**About this exercise**. The answer must be a single number: how many lines of the entries below include "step".

**Dataset entries**.
# # # # # # #

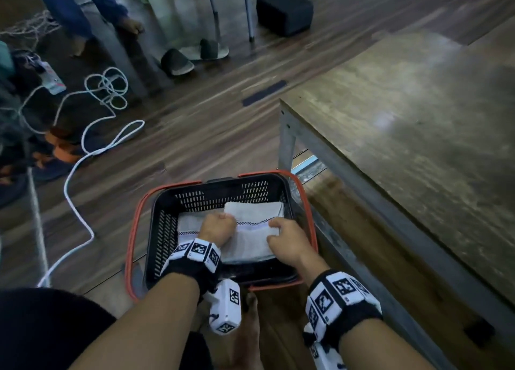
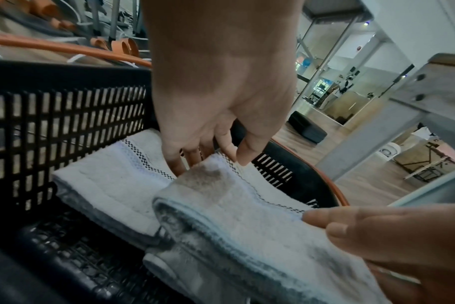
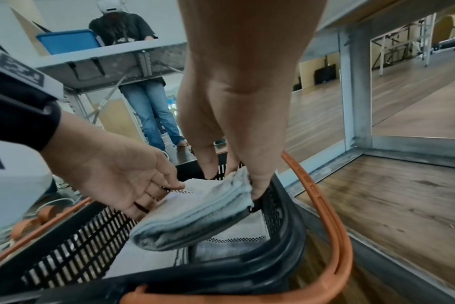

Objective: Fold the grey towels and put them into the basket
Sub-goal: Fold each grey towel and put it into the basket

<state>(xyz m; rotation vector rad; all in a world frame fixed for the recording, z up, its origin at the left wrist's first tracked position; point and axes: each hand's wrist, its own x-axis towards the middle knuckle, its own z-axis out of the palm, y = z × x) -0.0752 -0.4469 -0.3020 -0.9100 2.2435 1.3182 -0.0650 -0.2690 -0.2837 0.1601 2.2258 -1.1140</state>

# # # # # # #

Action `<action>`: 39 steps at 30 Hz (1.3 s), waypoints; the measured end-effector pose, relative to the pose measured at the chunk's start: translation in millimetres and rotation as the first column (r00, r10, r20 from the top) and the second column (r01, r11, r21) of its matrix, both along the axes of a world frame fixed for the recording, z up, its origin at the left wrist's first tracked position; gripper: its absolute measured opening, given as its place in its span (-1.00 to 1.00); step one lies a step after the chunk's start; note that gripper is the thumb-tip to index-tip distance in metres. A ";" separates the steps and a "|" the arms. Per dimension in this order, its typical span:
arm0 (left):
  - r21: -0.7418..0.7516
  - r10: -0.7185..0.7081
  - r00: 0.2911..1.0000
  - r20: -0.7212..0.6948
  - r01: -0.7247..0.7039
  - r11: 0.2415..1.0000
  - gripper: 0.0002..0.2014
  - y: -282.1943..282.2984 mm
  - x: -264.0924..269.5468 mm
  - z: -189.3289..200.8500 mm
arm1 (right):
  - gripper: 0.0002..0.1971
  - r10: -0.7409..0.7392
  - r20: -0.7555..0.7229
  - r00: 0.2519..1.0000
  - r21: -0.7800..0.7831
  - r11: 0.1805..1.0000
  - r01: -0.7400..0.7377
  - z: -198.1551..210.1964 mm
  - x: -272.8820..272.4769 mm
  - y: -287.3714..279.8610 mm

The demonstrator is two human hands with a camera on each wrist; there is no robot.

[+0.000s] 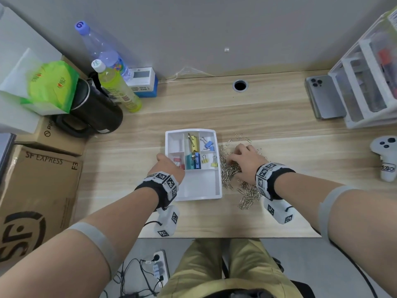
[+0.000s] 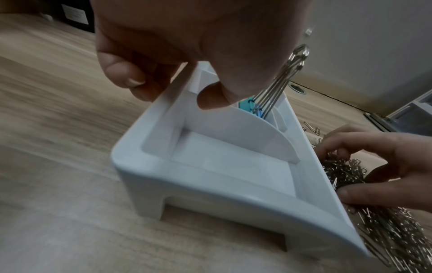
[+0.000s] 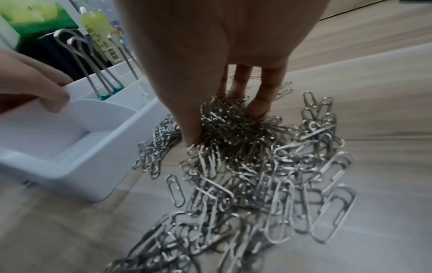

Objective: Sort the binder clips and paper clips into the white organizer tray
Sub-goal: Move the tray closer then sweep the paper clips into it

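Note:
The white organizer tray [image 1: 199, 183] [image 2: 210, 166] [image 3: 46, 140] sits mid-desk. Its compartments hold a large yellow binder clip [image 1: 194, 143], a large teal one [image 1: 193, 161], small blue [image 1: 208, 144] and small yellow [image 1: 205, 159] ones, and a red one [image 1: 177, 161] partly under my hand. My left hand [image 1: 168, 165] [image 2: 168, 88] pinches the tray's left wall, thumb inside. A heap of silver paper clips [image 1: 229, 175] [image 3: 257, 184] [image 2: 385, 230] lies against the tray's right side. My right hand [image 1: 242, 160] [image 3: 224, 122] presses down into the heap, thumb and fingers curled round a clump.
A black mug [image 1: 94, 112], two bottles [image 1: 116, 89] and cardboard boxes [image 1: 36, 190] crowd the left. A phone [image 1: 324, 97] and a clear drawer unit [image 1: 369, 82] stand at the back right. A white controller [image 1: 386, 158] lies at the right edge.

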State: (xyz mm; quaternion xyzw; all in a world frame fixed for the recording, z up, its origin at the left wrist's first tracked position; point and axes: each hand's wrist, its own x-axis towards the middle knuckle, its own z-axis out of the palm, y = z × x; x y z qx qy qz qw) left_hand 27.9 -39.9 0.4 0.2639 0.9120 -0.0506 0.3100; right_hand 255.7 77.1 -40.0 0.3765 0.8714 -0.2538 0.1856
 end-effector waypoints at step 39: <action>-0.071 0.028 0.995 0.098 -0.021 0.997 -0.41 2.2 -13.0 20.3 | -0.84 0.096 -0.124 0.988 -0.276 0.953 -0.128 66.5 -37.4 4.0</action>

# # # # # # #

**Response box**. 2